■ **DATA PROVIDED**:
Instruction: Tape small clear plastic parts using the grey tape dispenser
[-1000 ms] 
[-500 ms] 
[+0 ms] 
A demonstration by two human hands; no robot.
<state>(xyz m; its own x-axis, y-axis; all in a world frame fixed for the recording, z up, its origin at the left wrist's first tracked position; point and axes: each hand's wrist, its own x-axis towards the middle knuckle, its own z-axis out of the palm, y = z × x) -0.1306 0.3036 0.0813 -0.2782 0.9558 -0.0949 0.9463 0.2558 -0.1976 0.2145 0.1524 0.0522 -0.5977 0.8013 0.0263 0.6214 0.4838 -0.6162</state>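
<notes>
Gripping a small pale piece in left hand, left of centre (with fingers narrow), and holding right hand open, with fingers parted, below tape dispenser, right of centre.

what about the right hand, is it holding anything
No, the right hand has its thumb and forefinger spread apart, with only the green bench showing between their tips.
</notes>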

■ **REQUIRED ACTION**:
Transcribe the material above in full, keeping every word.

■ **FINISHED EXERCISE**:
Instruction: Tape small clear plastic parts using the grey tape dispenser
[-1000 ms] 
[-500 ms] 
[+0 ms] 
A demonstration by two human hands; no robot.
<state>(xyz m; its own x-axis, y-axis; all in a world frame fixed for the recording, z up, its origin at the left wrist's first tracked position; point and axes: each hand's wrist, its own x-axis towards the middle knuckle, its own z-axis out of the palm, y = z × x) -0.1306 0.3036 0.0813 -0.2782 0.9558 -0.0949 0.9463 0.2558 -0.1976 0.2145 0.1524 0.0522 -0.5977 0.8013 0.0263 0.6214 0.4838 -0.6162</state>
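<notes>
Gripping a small pale piece in left hand, left of centre (with fingers narrow), and holding right hand open, with fingers parted, below tape dispenser, right of centre.

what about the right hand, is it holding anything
No, the right hand has its thumb and forefinger spread apart, with only the green bench showing between their tips.
</notes>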

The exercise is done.